Cursor Movement and Deletion of Unicode Text

Details

Generally speaking, most text navigation and editing follows the user-perceived character boundaries. For most implementations this corresponds to Unicode's definition of "default extended grapheme cluster" boundaries [UAX29]. The main exception to this is backspacing, which usually follows Unicode code point boundaries in the underlying encoded text (although there are exceptions to this). For the simplest scripts and languages, these often amount to the same thing.

Cursor movement

Cursor movement, in the context of this document, refers to the use of the arrow keys on a physical keyboard (or their virtual equivalent).

One thing to note is that the arrow keys (left, right, up, and down) always refer to the same visual direction, regardless of the direction or writing mode of the text. On many systems, this behavior is different from what occurs when performing text selection using a pointing device.

Cursoring starts by positioning the cursor in the text, such as by clicking with the mouse. When cursoring in horizontal text, the left arrow button on a keyboard always moves the cursor one user-perceived character (grapheme) to the left, while the right arrow does the same in the opposite direction. The up and down arrows move the cursor up or down a row of text respectively.

In vertical text, the left arrow moves left one row and the right arrow right one row, while up and down arrows move one user-perceived character (grapheme) up or down in the row of text.

Selecting text via the keyboard

Text selection begins much like cursoring, by positioning the cursor at the start (or end) of the desired text and then selecting to the other end of the desired text. This can be done using a pointing instrument, such as a mouse, or using keyboard gestures such as holding "shift" and cursoring through the text. Unlike cursoring, text selection is constrained by the need to select logical characters, so a different number of keystrokes or gestures may be required compared to simple cursoring. This is particularly true for bidirectional text.

Selection using a pointing device, such as a mouse, is subtly different in most implementations than using the cursor keys to extend a selection. When using a pointing device, the selection is entirely logical, between the start and end point of the selection. At least on most physical keyboards, the user can access text selection, usually by holding down the "shift" key while cursoring in the text. As noted before, the cursor keys always move visually and in the indicated direction of the key. For certain bidirectional texts this can mean that the entire text cannot be selected via the cursor keys alone!

Combining characters

Selecting, cursoring, and deleting text in Unicode is also complicated by the use of combining characters. When the visual units of text map 1:1 to characters in the memory of the computer, then cursor movement, selection, and deletion traverse the text a character at a time. However, some languages and scripts use multiple characters to compose a single user-perceived character (which we call a grapheme cluster or grapheme for short). When this is the case, the relationship between cursor movement and delete or backspace functions becomes more complex.

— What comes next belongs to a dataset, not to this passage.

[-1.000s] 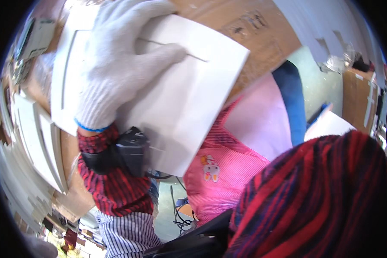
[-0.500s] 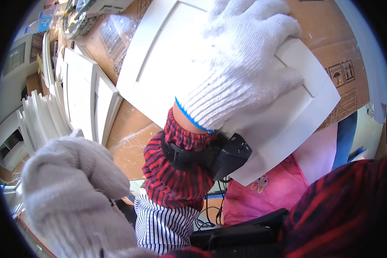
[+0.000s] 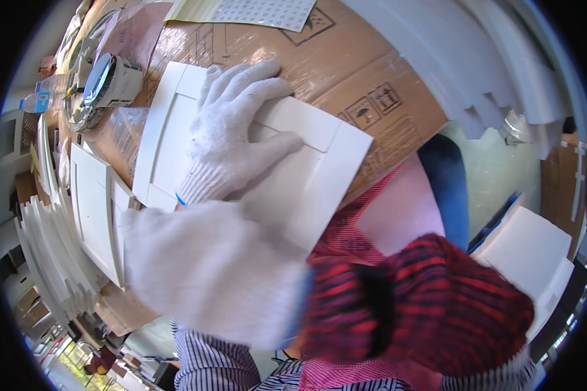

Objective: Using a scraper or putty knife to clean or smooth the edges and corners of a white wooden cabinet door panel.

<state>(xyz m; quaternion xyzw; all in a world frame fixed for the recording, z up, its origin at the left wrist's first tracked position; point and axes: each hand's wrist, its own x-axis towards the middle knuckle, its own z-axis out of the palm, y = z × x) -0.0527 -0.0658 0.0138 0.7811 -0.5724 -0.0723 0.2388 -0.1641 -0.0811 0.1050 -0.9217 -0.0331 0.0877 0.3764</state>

For example, the Hindi word for Unicode यूनिकोड is composed of seven Unicode characters from the Devanagari script.

Most users would identify this word as containing four units of text. Each of the first three graphemes consists of two characters: a syllable and a modifying vowel character (the last grapheme contains only a single character). So the word contains seven Unicode characters, but only four graphemes:

Word	यूनिकोड
Graphemes	यू		नि		को		ड
Code Points	य	ू	न	ि	क	ो	ड
	U+092F	U+0942	U+0928	U+093F	U+0915	U+094B	U+0921

Cursor movement in this Hindi word matches the Unicode grapheme cluster boundaries in both the forward and reverse direction:

Hindi forward and reverse selection

Usually cursor movement is expected to follow the boundaries of user-perceived characters, since users generally expect such movement to follow their perceptions. In addition, text selection captures complete graphemes, since a common operation is to copy a sequence of characters, possibly for later insertion elsewhere. Users don't expect to capture only a portion of a user-perceived character, nor do they want a cut operation to join any remaining combining marks with unrelated character sequences originally separated by some of the source text.

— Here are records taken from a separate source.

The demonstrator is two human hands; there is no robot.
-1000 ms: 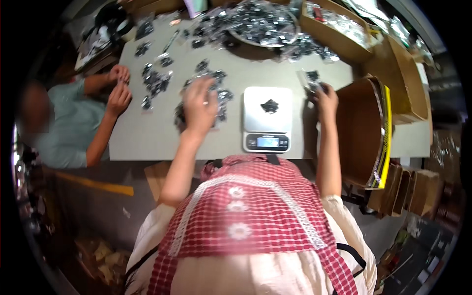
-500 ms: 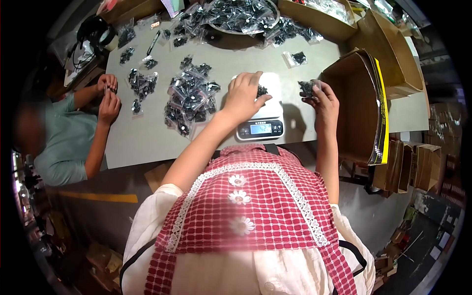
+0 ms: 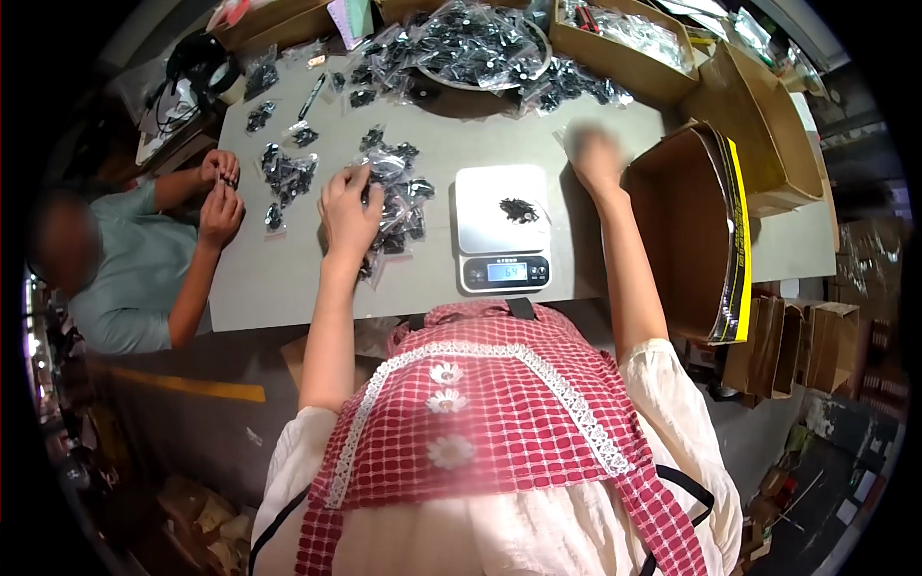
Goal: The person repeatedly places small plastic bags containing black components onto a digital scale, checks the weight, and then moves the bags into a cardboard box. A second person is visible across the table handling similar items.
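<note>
My left hand (image 3: 351,213) rests over the left side of a pile of small clear bags of black parts (image 3: 396,192). Its fingers are apart and curved, and their tips lie against the bags. At the right, my right hand (image 3: 596,158) is smeared by motion above the table, so its fingers and anything in them cannot be made out. Between my hands stands a white digital scale (image 3: 477,213) with a lit display. On its plate lies a small heap of black parts (image 3: 519,210); whether a clear bag encloses it I cannot tell.
An open cardboard box (image 3: 672,221) with a yellow-black edge stands right of my right forearm. At the back, a round tray (image 3: 451,88) overflows with bagged black parts. Left, a co-worker's hands (image 3: 221,197) meet near smaller groups of bags (image 3: 288,173). A marker (image 3: 310,98) lies nearby.
My left hand has left the scale and moved left onto the bag pile. My right hand, which held a small bag of black parts, has moved up and away. The scale's plate is now uncovered.
</note>
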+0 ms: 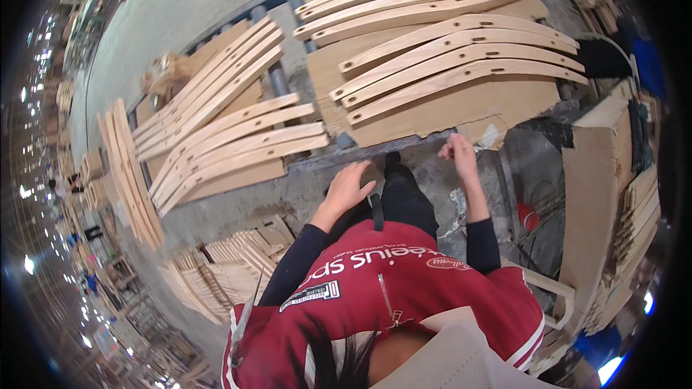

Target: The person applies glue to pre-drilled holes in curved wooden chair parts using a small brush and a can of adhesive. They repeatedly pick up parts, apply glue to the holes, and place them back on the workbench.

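My left hand (pixel 347 189) is stretched out in front of my waist, fingers extended, with nothing visible in it. It is just short of the near edge of a roller stand (pixel 317 164). Closer to the stand's right part is my right hand (pixel 459 155), its fingers curled in; whether they hold anything small is hidden. Beyond it, several curved, slotted wooden slats (pixel 432 85) lie side by side on a cardboard sheet (pixel 432 117). More curved slats (pixel 270 151) rest left of them on another sheet. Neither hand touches a slat.
Further slats (pixel 432 11) lie at the far side, and a bundle (pixel 130 173) stretches along the left end. Stacked wooden parts (pixel 216 266) stand behind my left arm. A big cardboard box (pixel 598 166) is on the right, with a red object (pixel 528 216) on the floor beside it.
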Demonstrator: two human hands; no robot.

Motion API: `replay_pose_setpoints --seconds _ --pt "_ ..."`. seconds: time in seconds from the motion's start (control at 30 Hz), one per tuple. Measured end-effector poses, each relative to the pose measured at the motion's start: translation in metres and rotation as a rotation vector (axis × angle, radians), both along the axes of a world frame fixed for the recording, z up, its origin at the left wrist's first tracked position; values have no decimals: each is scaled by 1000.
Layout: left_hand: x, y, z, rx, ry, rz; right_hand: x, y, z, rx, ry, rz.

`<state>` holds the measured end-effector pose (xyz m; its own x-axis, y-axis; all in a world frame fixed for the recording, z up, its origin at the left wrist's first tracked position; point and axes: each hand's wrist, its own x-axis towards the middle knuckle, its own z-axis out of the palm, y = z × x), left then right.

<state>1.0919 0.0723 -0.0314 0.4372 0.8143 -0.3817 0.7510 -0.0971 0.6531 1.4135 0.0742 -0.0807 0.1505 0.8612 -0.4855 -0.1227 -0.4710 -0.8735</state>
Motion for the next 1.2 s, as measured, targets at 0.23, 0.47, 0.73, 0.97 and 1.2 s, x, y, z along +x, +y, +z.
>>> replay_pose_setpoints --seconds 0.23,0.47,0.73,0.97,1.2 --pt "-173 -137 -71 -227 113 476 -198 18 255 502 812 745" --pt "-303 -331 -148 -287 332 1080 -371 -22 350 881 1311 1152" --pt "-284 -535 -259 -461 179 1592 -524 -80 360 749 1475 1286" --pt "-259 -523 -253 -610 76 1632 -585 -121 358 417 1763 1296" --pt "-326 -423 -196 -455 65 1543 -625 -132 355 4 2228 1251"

Forward deletion works the same way. If the user positions the cursor at the start of the Hindi word and presses the "delete" key four times, the entire word is removed, one grapheme at a time, like this:

Hindi forwards deletion

Backspace, however, sometimes works differently. In this case, positioning the cursor after the same Hindi word and pressing backspace requires 7 key presses in order to erase the entire word as the characters are erased one Unicode code point at a time:

Hindi backwards deletion

Try it in your browser

Try selecting, cursoring, deleting, and backspacing with this word in Hindi (in the Devanagari script). The word means "Unicode" and contains four graphemes and seven Unicode code points.

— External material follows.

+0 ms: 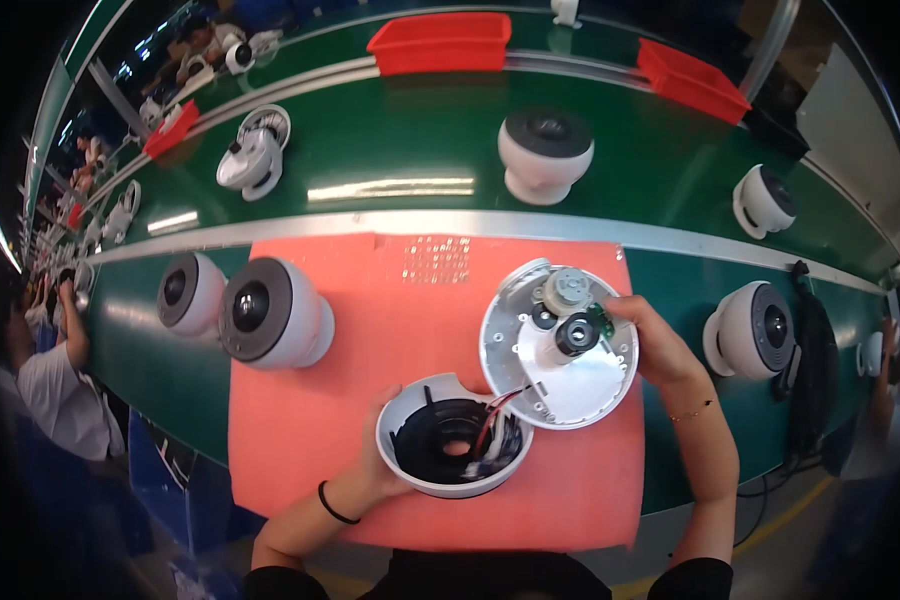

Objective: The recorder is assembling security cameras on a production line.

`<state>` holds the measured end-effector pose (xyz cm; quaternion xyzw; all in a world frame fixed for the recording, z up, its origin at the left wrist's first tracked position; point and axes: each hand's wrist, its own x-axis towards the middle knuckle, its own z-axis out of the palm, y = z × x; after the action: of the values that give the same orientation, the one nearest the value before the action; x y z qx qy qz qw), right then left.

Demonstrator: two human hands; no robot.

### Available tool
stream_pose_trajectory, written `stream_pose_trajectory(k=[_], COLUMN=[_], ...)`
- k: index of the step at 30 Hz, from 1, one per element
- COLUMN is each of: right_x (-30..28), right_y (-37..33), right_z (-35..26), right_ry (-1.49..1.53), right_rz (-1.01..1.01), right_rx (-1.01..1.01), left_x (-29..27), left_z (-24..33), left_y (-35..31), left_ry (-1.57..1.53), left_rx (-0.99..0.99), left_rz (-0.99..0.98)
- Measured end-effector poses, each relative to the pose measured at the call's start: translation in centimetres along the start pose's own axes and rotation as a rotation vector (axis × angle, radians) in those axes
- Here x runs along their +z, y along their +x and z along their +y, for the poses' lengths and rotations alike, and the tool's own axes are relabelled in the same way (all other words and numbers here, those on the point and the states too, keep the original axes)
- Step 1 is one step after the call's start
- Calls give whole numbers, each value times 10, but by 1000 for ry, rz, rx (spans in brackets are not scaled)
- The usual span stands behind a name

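Observation:
My left hand (pixel 378 465) is wrapped round the outer side of a white bowl-shaped housing (pixel 400 470). Its inside is black, with a round hole at the bottom and a bundle of wires along its right side. In my right hand (pixel 660 345) is a round white shell (pixel 590 390), gripped at its right rim with the inner face up. A motor (pixel 570 288), a black round part (pixel 576 334) and a bit of green circuit board show on it. Red and black wires (pixel 505 398) run between the two halves. Both are over a pink mat (pixel 340 420).
Two white, grey-faced ball-shaped devices (pixel 268 312) stand at the mat's left; another (pixel 755 330) stands to its right. Beyond a metal rail (pixel 370 222), a green conveyor (pixel 400 150) carries more devices, one of them opened. Red bins (pixel 438 45) stand at the back. People work far left.

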<state>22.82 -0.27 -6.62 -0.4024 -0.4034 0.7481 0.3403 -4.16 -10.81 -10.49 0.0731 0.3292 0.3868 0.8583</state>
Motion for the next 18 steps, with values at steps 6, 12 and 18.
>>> stream_pose_trajectory(k=[6,12,18], right_x=[-24,51,116], right_y=[2,-27,-63], right_z=[18,5,17], right_ry=[-180,-1037,-1446], right_rz=[60,266,-236], right_rx=[-2,-882,-1122], left_x=[-1,-3,44], left_z=[-4,-19,-26], left_y=[-17,-36,-58], left_ry=[112,75,252], left_rx=[355,491,290], left_rz=[25,42,134])
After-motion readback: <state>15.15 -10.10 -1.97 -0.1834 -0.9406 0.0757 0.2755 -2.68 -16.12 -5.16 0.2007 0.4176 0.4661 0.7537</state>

One reason suggested for the difference between delete and backspace behavior is that removing the base character (which is always the first character in a Unicode character sequence, and thus the first code point encountered in forward deletion) usually consumes any combining marks associated with it. That way combining marks associated with the base character aren't left over to combine with the preceeding sequence of characters, or, if there were no preceeding characters, be "orphaned" and form an invalid sequence.

Backspace, meanwhile, can safely remove combining characters hanging from a given base character without causing other characters in the character sequence to change meaning. One reason sometimes attributed for this behavior is that it allows characters that have been "built-up" using multiple keypresses or other input mechanisms to be corrected without retyping the whole sequence.

Tamil presents the same concept in a visually more striking way. The syllable கோ (pronounced like 'ko') looks as if it is made of three units. However, it consists of a two character sequence (U+0B95 U+0BCB), with the base character கU+0B95 TAMIL LETTER KA appearing visually in the middle. These characters still behave the same as those in the Hindi example: cursoring, selection, and forward deletion move over the pair as a single unit. Backspacing deletes the combining mark first.

Try it in your browser

South-Asian scripts, such as the Devanagari and Tamil examples above, are not the only ones affected by this; similar behavior can be found in any script that employs combining marks. For example, the first cluster in this Thai word ห้องน้ำ has similar behavior. The end of this word shows additional complexity: the ำU+0E33 THAI CHARACTER SARA AM appears as a separate typographical unit for effects such as inter-character spacing, but behaves as a single grapheme for the purposes of selection, cursoring, and forward deletion.

Try it in your browser

Some character sequences can be written in either a "composed" or a "decomposed" form that affect how backwards deletion performs. For example, Korean characters can be written in either a precomposed form or using a sequence of combining marks (called jamo). Here's one example:

Composed	Decoposed
각	각
각	ᄀ ᅡ ᆨ
U+AC01	U+1100 U+1161 U+11A8

When written in the precomposed form, each Korean character remains atomic for all operations. When composed from jamo, most systems allow backspacing into the character (while treating the character as atomic for selection and forward deletion).

Try it in your browser

This input field contains the precomposed character U+AC01:

This input field contains the equivalent Jamo sequence U+1100 U+1161 U+11A8

Korean is just an example of this. Ones that are less common in real life but are sometimes used as examples also help illustrate this mysterious "character duality". While most Latin script text with accents is encoded as precomposed characters, it is possible to encode most characters as a base character with one or more combining marks. When this decomposed sequence is used, the behavior is similar to the Korean: cursor, text selection, and forward deletion include the base character and all of its associated accents, while backspacing deletes the combining marks one-at-a-time before the base character is reached.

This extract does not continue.